_WHAT THE EXERCISE ASKS_
Type out the whole listing again exactly, pictures omitted.

======== EXERCISE DATA

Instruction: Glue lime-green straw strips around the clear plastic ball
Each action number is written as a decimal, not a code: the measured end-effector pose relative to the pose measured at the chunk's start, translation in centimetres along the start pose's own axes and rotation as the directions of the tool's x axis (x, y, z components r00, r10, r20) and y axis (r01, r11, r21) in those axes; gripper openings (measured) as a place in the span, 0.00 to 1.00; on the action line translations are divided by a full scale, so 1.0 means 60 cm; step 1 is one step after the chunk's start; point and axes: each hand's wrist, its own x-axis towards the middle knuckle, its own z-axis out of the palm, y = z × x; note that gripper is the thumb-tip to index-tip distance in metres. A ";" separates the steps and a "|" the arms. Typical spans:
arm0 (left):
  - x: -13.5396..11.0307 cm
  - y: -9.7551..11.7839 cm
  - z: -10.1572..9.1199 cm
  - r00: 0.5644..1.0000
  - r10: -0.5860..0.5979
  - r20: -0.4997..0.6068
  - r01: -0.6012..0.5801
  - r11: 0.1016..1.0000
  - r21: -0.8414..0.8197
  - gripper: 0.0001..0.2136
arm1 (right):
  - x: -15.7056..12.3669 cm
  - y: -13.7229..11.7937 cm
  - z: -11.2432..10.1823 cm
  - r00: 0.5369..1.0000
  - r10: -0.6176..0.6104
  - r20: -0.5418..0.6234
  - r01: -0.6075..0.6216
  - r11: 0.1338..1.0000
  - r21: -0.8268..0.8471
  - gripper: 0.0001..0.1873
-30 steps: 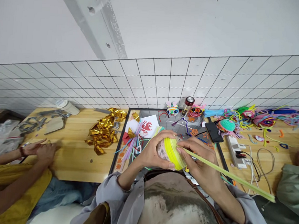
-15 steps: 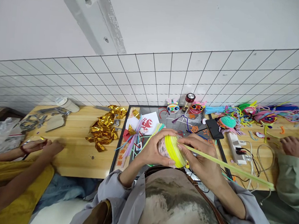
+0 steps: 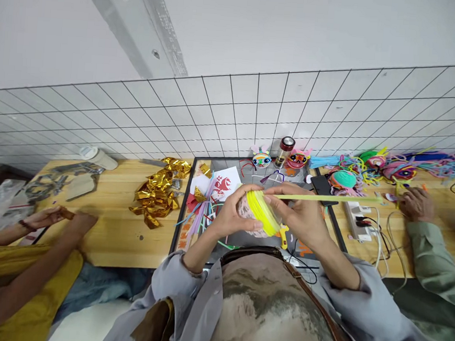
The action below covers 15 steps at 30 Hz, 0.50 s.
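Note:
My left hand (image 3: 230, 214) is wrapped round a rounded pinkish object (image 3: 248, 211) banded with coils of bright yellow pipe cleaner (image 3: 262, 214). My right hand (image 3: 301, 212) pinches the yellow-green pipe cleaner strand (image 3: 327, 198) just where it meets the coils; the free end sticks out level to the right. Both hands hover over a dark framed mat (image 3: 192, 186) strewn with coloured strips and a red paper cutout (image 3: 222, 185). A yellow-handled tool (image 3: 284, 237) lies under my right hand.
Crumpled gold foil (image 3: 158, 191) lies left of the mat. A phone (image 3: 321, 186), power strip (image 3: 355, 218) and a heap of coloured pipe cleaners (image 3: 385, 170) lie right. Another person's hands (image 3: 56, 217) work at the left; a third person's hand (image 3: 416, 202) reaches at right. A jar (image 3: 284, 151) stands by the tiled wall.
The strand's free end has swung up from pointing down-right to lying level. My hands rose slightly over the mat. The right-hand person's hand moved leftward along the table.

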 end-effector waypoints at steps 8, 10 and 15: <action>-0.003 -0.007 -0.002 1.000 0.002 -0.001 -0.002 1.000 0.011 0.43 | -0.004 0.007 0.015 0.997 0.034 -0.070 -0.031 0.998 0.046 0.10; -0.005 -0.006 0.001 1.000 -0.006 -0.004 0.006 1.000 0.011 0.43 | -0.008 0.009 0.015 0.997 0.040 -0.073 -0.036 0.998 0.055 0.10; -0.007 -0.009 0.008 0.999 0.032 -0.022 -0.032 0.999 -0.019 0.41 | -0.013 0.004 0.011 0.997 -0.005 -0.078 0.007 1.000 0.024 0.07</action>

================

_EXERCISE RESULT_
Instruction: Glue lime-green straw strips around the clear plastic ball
Each action number is written as a decimal, not a code: the measured end-effector pose relative to the pose measured at the chunk's start, translation in centimetres along the start pose's own axes and rotation as the directions of the tool's x axis (x, y, z components r00, r10, r20) and y axis (r01, r11, r21) in those axes; gripper openings (measured) as a place in the span, 0.00 to 1.00; on the action line translations are divided by a full scale, so 1.0 means 60 cm; step 1 is one step after the chunk's start; point and axes: each hand's wrist, its own x-axis towards the middle knuckle, its own z-axis out of the palm, y = z × x; note that gripper is the thumb-tip to index-tip distance in metres. A ";" separates the steps and a "|" the arms. Typical spans:
arm0 (left):
  - x: -13.5396..11.0307 cm
  - y: -9.7551..11.7839 cm
  - z: -10.1572..9.1199 cm
  - r00: 0.5644..1.0000
  - r10: -0.5860..0.5979
  - r20: -0.4997..0.6068
  - r01: -0.6012..0.5801
  - r11: 0.1016..1.0000
  - r21: -0.8414..0.8197
  - gripper: 0.0001..0.2136
arm1 (right):
  - x: -15.7056..12.3669 cm
  - y: -13.7229..11.7937 cm
  - z: -11.2432..10.1823 cm
  - r00: 0.5369..1.0000
  - r10: -0.6176..0.6104
  - r20: -0.5418..0.6234
  - r01: -0.6075..0.6216
  - r11: 0.1338..1.0000
  - r21: -0.8268..0.8471
  - gripper: 0.0001..0.1873
-30 steps: 
-15 steps: 
+0 steps: 
The action below covers 15 steps at 30 Hz, 0.50 s.
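Note:
My left hand (image 3: 230, 214) is wrapped round a rounded pinkish object (image 3: 248, 211) banded with coils of bright yellow pipe cleaner (image 3: 262, 214). My right hand (image 3: 301, 212) pinches the yellow-green pipe cleaner strand (image 3: 327, 198) just where it meets the coils; the free end sticks out level to the right. Both hands hover over a dark framed mat (image 3: 192, 186) strewn with coloured strips and a red paper cutout (image 3: 222, 185). A yellow-handled tool (image 3: 284, 237) lies under my right hand.
Crumpled gold foil (image 3: 158, 191) lies left of the mat. A phone (image 3: 321, 186), power strip (image 3: 355, 218) and a heap of coloured pipe cleaners (image 3: 385, 170) lie right. Another person's hands (image 3: 56, 217) work at the left; a third person's hand (image 3: 416, 202) reaches at right. A jar (image 3: 284, 151) stands by the tiled wall.
The strand's free end has swung up from pointing down-right to lying level. My hands rose slightly over the mat. The right-hand person's hand moved leftward along the table.
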
 end-effector waypoints at steps 8, 10 and 15: <action>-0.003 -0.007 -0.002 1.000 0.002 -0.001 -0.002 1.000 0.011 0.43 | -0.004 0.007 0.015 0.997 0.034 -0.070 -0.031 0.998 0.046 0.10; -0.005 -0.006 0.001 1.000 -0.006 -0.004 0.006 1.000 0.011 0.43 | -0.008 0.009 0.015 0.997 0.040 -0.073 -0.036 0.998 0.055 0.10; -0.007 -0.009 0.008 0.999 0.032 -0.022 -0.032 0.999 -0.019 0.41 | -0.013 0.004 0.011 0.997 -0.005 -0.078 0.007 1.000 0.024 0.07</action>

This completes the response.